[PATCH v5 1/6] nvme: authentication error are always non-retryable

Thu Apr 11 01:37:59 PDT 2024

On 11/04/2024 10:11, Hannes Reinecke wrote:
> On 4/10/24 15:50, Sagi Grimberg wrote:
>>
>>
>> On 10/04/2024 15:05, Hannes Reinecke wrote:
>>> On 4/10/24 12:21, Sagi Grimberg wrote:
>>>>
>>>>
>>>> On 10/04/2024 9:52, Daniel Wagner wrote:
>>>>> On Tue, Apr 09, 2024 at 11:26:00PM +0300, Sagi Grimberg wrote:
>>>>>>
>>>>>> On 09/04/2024 12:35, Daniel Wagner wrote:
>>>>>>> From: Hannes Reinecke <hare at suse.de>
>>>>>>>
>>>>>>> Any authentication errors which are generated internally are always
>>>>>>> non-retryable, so use negative error codes to ensure they are not
>>>>>>> retried.
>>>>>> The patch title says that any authentication error is not 
>>>>>> retryable, and
>>>>>> the patch body says "authentication errors which are generated 
>>>>>> locally
>>>>>> are non-retryable" so which one is it?
>>>>> Forgot to update the commit message. What about:
>>>>>
>>>>>    All authentication errors are non-retryable, so use negative error
>>>>>    codes to ensure they are not retried.
>>>>>
>>>>> ?
>>>>
>>>> I have a question, what happens if nvmet updated its credentials 
>>>> (by the admin) and in the period until the host got his credentials 
>>>> updated, it
>>>> happens to disconnect/reconnect. It will see an authentication
>>>> error, so it will not retry and remove the controller altogether?
>>>>
>>>> Sounds like an issue to me.
>>>
>>> Usual thing: we cannot differentiate (on the host side) whether the
>>> current PSK is _about_ to be replaced; how should the kernel
>>> know that the admin will replace the PSK in the next minutes?
>>>
>>> But that really is an issue with the standard.

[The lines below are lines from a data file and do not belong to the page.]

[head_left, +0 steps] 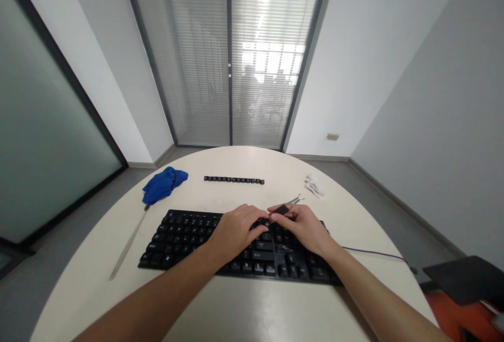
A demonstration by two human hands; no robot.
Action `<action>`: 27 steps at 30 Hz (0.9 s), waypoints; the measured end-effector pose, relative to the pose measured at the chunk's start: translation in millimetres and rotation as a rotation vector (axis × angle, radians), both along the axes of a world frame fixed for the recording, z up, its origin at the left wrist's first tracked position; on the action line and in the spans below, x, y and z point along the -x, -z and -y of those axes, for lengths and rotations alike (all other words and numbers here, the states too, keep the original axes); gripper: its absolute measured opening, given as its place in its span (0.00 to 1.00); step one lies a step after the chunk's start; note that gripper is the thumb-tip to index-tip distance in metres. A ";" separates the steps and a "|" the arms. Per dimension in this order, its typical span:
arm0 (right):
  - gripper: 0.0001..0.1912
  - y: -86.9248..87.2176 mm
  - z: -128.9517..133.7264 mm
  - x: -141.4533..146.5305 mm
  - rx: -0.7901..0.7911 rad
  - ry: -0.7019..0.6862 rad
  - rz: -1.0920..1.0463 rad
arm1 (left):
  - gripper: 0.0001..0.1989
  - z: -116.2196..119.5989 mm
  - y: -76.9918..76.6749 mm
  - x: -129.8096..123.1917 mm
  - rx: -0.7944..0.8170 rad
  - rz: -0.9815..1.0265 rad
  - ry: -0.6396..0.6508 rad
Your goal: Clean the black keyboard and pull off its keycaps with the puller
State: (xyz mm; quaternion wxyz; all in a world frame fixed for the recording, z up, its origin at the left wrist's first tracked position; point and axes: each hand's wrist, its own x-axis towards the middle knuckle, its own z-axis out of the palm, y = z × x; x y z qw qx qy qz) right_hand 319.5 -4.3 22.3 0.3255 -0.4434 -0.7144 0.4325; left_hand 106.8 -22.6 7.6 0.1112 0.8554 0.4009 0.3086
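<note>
A black keyboard (185, 237) lies across the front of the table, and both my hands meet over its right half. My left hand (238, 229) has thumb and forefinger pinched together at a small black key; whether that key is loose or seated, I cannot tell. My right hand (305, 226) is closed, with a small dark flat piece (281, 209) between its fingers, and its thumb tip comes close to my left fingertips. Behind the keyboard runs a row of several loose black keycaps (234, 180). Thin metal tools (296, 199) poke out beyond my right hand.
A blue cloth (164, 183) sits at the left of the round table (252, 316), near a long thin stick with a dark end (129, 247). Crumpled white material (314, 185) lies back right. A thin cable (374, 251) crosses to the right edge, near a chair (464, 279).
</note>
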 end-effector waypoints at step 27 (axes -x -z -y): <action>0.22 7.5 -3.8 -2.1 -0.022 0.115 -0.119 | 0.09 1.0 -0.2 1.2 -0.058 0.051 0.018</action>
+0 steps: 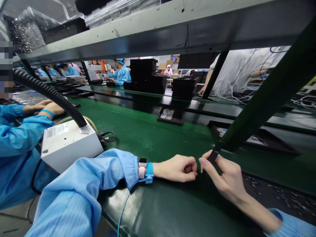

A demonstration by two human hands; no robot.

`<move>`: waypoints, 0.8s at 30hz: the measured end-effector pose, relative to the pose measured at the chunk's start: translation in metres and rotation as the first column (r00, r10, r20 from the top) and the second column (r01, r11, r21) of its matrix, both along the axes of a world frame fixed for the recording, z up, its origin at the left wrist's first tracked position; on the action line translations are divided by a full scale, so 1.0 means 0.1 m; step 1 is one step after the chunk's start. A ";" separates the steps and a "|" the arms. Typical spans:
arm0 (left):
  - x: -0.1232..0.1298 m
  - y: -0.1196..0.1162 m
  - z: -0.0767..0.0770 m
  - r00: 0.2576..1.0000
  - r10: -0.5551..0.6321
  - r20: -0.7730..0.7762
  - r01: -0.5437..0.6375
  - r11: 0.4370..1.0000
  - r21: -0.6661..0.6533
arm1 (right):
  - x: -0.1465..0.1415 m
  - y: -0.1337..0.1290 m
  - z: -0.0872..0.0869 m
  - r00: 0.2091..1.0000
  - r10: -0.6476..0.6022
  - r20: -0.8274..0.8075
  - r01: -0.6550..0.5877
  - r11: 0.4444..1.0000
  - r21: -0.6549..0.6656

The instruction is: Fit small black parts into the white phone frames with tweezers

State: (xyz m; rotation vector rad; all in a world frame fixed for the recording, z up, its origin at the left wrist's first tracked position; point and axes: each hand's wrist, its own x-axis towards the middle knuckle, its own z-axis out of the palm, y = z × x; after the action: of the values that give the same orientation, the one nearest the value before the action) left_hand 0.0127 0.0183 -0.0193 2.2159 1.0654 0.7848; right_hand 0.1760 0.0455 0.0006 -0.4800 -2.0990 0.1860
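My left hand (pixel 176 168) rests low over the green table mat (pixel 148 207), fingers curled towards the thumb. Whatever sits between its fingertips, if anything, is hidden. Close to those fingertips is my right hand (pixel 228 177), pinching a slim black hand tool (pixel 215 154) that stands tilted. The tool's lower tip is lost against the dark surface. Under and beyond my right forearm lies a black tray (pixel 276 197) strewn with many small parts. A blue wrist strap (pixel 149 171) with a cord and a watch (pixel 142 168) are on my left wrist.
At left stands a white box (pixel 71 141) with a black flexible hose (pixel 49 92); a co-worker's hands (pixel 53 107) are beyond it. Black trays (pixel 170 115) holding flat parts lie ahead. A slanting dark post (pixel 266 89) crosses at right, below an overhead shelf (pixel 158 33).
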 end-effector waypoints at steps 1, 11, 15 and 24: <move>-0.01 -0.04 0.00 1.000 -0.018 0.025 0.019 1.000 -0.021 | 0.01 0.01 -0.01 1.000 0.004 0.019 -0.004 1.000 -0.020; 0.02 0.00 0.01 0.995 -0.069 0.074 0.071 0.997 -0.028 | -0.02 0.06 -0.07 0.985 -0.008 0.171 0.044 0.977 -0.211; 0.01 -0.02 0.01 0.998 -0.055 0.044 0.056 0.998 -0.013 | -0.03 0.05 -0.06 0.982 0.015 0.186 0.025 0.978 -0.209; 0.01 -0.01 0.02 0.996 -0.082 0.020 0.081 0.996 0.038 | -0.03 0.03 -0.06 0.978 -0.012 0.208 0.047 0.985 -0.163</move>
State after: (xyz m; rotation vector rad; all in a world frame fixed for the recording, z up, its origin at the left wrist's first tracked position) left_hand 0.0139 0.0169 -0.0178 2.2619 0.9514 0.7969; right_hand 0.1727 0.0484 -0.0055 -0.6548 -2.2878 0.3086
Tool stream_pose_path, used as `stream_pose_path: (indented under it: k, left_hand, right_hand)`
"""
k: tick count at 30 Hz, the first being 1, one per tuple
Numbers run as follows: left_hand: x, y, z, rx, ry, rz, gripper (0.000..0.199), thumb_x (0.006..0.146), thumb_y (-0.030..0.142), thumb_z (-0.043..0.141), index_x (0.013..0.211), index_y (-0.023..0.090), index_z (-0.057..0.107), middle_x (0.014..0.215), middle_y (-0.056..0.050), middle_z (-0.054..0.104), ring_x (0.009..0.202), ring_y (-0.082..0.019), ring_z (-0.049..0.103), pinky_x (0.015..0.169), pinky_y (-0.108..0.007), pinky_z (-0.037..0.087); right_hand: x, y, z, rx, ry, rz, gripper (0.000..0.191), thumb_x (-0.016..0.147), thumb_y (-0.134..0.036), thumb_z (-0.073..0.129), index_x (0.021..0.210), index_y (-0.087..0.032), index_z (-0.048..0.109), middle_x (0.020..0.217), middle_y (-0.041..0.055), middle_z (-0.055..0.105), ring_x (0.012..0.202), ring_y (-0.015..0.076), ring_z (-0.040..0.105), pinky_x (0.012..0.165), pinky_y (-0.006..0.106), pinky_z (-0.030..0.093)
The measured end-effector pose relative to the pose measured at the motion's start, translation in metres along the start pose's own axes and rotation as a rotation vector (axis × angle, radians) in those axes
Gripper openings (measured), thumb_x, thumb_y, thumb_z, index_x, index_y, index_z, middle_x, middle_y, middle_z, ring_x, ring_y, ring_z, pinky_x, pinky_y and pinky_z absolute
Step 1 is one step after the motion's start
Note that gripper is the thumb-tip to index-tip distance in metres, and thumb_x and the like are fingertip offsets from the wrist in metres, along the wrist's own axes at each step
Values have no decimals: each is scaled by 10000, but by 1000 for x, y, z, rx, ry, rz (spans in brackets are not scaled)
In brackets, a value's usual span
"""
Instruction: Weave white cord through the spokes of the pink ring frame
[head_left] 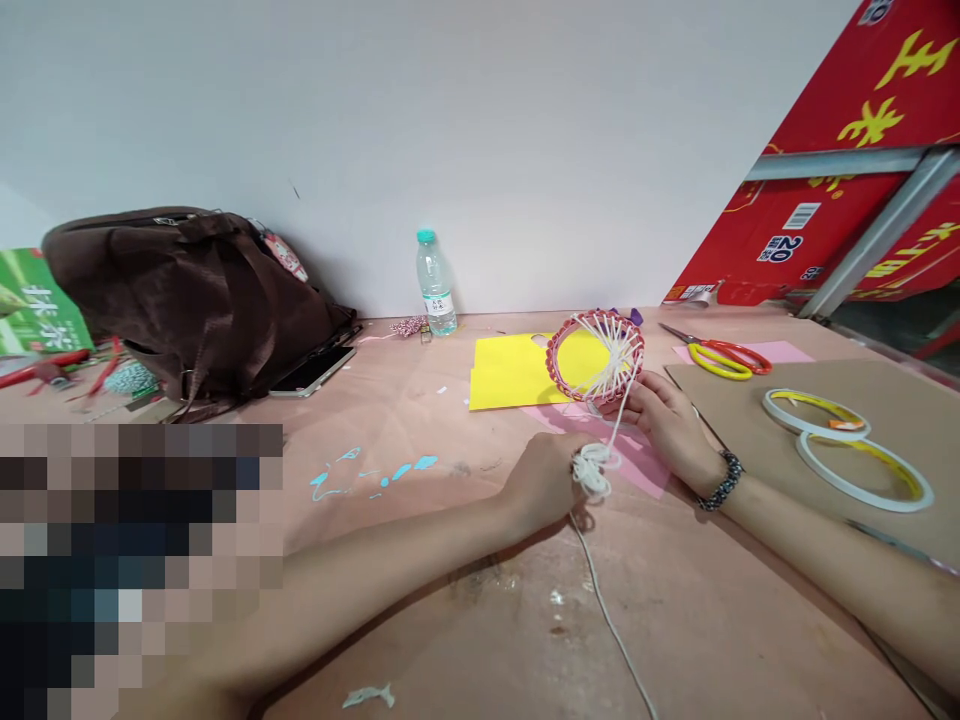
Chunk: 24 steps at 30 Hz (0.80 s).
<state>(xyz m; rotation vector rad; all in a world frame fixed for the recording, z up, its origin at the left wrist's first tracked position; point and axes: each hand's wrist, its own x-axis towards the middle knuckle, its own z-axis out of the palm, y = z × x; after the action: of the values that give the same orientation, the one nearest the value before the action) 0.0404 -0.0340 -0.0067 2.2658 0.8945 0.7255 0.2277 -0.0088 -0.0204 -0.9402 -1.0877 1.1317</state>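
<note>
My right hand (660, 410) grips the lower right edge of a red-wrapped ring (553, 372), held upright above the table. White cord (616, 350) is strung across the ring's right part, its strands gathering inside the opening. My left hand (546, 482) is closed on a loose bundle of white cord (594, 470), just below and left of the ring. A taut strand joins the bundle to the ring, and a loose tail hangs down across the table. The fingertips of my left hand are mostly hidden behind the hand and bundle.
Yellow paper (502, 375) and pink paper (637, 465) lie under the ring. To the right are scissors (724, 358), two tape rolls (862, 470) and brown cardboard (750, 430). A water bottle (435, 285), a brown bag (187, 300) and a tablet (313, 372) stand or lie further back.
</note>
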Motion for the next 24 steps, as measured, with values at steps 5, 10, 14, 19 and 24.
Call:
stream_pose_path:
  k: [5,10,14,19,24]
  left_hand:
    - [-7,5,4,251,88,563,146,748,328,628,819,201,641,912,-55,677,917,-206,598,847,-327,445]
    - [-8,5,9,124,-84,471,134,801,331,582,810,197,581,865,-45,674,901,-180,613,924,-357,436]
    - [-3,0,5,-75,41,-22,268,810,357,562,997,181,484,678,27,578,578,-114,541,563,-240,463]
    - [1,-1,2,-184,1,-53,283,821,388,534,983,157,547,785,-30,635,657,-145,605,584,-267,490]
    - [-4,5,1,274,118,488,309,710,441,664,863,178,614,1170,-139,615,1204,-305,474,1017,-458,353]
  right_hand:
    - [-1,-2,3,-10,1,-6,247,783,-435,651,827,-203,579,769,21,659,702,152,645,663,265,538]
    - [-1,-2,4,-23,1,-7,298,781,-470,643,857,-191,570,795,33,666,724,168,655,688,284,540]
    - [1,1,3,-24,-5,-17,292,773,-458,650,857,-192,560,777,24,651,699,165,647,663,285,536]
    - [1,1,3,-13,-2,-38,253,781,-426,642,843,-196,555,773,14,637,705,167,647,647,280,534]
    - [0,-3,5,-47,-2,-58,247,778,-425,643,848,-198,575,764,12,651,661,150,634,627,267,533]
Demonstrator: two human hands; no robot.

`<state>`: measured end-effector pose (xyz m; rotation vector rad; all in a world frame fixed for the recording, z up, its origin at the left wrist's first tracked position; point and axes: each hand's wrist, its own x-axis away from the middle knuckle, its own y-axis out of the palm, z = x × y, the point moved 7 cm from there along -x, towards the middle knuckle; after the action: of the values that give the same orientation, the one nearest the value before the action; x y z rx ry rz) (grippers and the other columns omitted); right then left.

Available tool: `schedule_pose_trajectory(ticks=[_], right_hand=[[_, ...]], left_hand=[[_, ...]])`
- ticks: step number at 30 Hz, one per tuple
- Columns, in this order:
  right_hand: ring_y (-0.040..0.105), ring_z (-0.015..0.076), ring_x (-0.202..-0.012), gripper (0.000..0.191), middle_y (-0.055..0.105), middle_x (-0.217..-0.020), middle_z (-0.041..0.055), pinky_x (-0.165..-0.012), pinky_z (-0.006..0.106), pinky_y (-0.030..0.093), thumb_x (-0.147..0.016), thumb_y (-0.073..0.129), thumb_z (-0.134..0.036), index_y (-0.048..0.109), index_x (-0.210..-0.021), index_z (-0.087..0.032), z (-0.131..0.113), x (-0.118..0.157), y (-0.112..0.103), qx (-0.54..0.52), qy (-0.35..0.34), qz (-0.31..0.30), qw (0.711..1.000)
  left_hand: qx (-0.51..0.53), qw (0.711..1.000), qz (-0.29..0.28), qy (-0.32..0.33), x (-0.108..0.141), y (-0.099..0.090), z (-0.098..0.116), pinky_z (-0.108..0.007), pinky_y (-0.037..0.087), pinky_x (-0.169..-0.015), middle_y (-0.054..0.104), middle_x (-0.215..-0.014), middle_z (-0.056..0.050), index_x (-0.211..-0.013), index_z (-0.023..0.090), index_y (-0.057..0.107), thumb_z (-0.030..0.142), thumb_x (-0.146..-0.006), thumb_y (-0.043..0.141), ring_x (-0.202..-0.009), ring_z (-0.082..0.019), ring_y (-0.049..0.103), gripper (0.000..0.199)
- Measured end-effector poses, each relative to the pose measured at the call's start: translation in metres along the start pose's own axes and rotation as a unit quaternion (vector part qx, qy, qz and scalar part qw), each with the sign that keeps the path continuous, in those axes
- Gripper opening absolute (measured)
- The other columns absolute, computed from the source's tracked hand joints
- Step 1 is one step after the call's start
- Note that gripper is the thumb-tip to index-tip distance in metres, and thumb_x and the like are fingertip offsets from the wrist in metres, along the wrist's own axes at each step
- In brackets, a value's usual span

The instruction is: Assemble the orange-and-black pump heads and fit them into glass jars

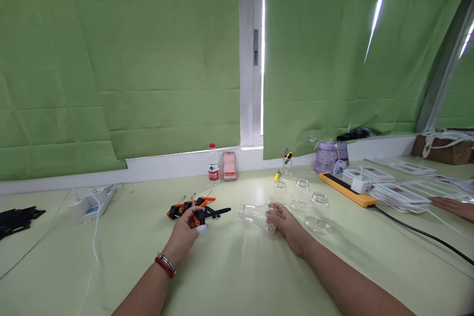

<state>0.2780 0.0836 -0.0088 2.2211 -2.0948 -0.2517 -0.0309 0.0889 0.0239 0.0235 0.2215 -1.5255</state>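
Observation:
My left hand (189, 226) is closed around an orange-and-black tool with a black tapered tip (217, 214) pointing right; its exact kind is unclear. Just behind it lie more orange-and-black tools (177, 208) with thin metal rods. A white wrap covers part of one finger. My right hand (283, 223) grips a clear, empty bottle (255, 215), tilted on its side with its neck toward the left. The black tip and the bottle's mouth face each other, a small gap apart. Beyond my right hand stand several clear jars (318, 215).
At the back are a red-capped water bottle (214, 168), a pink box (229, 165) and a purple jug (325, 157). An orange power strip (348, 190) and stacked white frames (400, 197) lie right, near another person's hand (454, 207). A white power strip (92, 205) sits left.

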Motion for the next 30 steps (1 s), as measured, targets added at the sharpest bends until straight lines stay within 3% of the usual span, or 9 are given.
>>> schedule_pose_trajectory(ticks=[5,22,30], right_hand=[[0.053,0.0138,-0.073,0.039,0.055,-0.088,0.0018,-0.059,0.025,0.042,-0.071,0.068,-0.039,0.050,-0.102,-0.022,0.000,0.002,0.008,-0.065,0.024,-0.034,0.997],[0.055,0.0170,-0.082,0.046,0.056,-0.098,0.0039,-0.062,0.027,0.045,-0.066,0.072,-0.036,0.052,-0.105,-0.022,0.002,0.017,0.044,-0.040,0.028,-0.140,0.989],[0.054,0.0168,-0.082,0.045,0.055,-0.098,0.0037,-0.062,0.027,0.045,-0.067,0.072,-0.037,0.052,-0.105,-0.023,0.002,0.017,0.045,-0.038,0.018,-0.149,0.988]], left_hand=[[0.017,0.998,-0.055,0.004,0.002,0.011,-0.004,-0.028,0.049,-0.073,0.062,-0.091,-0.003,-0.103,0.021,0.053,0.020,-0.054,0.073,-0.079,-0.017,0.062,0.053],[0.055,0.981,-0.185,-0.010,0.029,0.061,0.007,-0.028,0.045,-0.070,0.061,-0.082,-0.001,-0.097,0.021,0.053,0.013,-0.057,0.070,-0.076,-0.016,0.058,0.043],[0.039,0.977,-0.208,-0.005,0.033,0.066,0.009,-0.028,0.045,-0.073,0.059,-0.082,0.000,-0.098,0.021,0.052,0.016,-0.063,0.070,-0.077,-0.015,0.058,0.040]])
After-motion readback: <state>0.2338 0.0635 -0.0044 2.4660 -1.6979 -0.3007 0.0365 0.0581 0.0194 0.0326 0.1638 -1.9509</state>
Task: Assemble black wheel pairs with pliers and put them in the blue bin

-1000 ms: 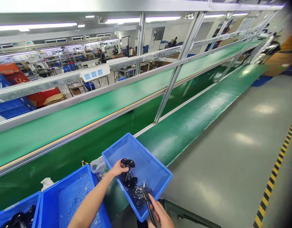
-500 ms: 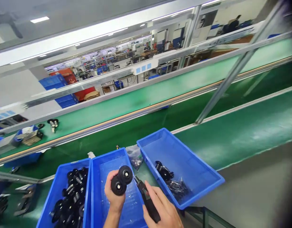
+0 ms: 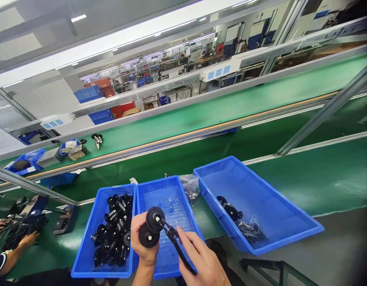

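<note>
In my left hand (image 3: 146, 254) are two black round wheel-like parts (image 3: 155, 219), one above the other, each with a small pale metal centre. The fingers wrap round them from behind, so their lower ends are hidden. My right hand (image 3: 201, 258) grips black-handled pliers (image 3: 174, 235). The slim tips of the pliers reach the centre of the upper part. Both hands are above the middle blue bin (image 3: 159, 180), where small clear or shiny bits lie scattered.
A left blue bin (image 3: 78, 254) holds many black parts (image 3: 114, 226). In the right blue bin (image 3: 278, 198) lie black pieces and thin metal pieces (image 3: 251, 229). A clear plastic bag (image 3: 191, 186) sits between bins. At far left, another person's hands (image 3: 28, 239) work beside a black device (image 3: 64, 220).
The pliers' tips have gone from beside the black parts to the centre of the upper one. The handles have turned in my right hand. My view has shifted left, showing the other person's hands.
</note>
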Available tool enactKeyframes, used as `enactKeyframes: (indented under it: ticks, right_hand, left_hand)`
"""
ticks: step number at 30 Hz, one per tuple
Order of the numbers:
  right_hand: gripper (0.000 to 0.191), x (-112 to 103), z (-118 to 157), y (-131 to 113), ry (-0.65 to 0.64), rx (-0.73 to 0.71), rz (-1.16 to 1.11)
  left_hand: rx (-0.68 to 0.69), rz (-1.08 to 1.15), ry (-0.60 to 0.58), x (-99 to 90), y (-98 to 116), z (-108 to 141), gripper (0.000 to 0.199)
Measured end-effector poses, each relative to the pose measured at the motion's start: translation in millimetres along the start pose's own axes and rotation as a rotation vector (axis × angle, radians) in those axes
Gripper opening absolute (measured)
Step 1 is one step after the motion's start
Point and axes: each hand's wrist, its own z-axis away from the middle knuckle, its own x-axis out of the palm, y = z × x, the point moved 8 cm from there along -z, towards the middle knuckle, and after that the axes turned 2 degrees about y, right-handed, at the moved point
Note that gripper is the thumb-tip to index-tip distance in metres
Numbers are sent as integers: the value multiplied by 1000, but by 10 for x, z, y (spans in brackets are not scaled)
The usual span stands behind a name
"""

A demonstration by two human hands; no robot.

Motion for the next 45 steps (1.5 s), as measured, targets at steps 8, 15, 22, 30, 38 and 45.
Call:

Currently there is no
>>> way how a target could inform the initiator that the credentials have
>>> been updated.
>>
>> I'd say that the sane thing for the host to do in this case is to 
>> reconnect
>> until giving up with hope that it may work. This seems like a better 
>> approach
>> than to abruptly remove the controller no?
>>
>>>
>>> We would need to define a new status code for this.
>>> In the meantime the safe operations model is to set a lifetime
>>> for each PSK, and ensure that the PSK is updated on both sides
>>> during the lifetime. With that there is a timeframe during which
>>> both PSKs are available (on the target), and the older will expire
>>> automatically once the lifetime limit is reached.
>>
>> That is a good solution, and will also prevent a loss of service until
>> the host credentials are updated as well.
>>
>> But regardless I have a feeling that simply removing the controller upon
>> an authentication error is not the right thing to do here.
>
> Guess what; that's what I tried to do initially. But then Christoph 
> objected that we shouldn't generate NVMe status codes internally.
> But if we can't do that then we'll have to invent yet another way to 
> return a retryable error, leading to even more band-aid.
> So I am not quite sure how we could achieve that, short of making 
> _every_ error retryable...

So this whole thing is that you want to make the host to not reconnect 
if the controller
sent a DNR and reconnect otherwise?

What are you returning today if the authentication failed? Am I reading 
it right that you are
returning -ECONNREFUSED? I think that for the specific case of 
credentials mismatch (that and only
that) you may want to return -EKEYREJECTED. That according to the 
documentation (/* Key was rejected by service */)
is specific enough that perhaps we can treat it specially when asking 
"should I reconnect?"

Thoughts?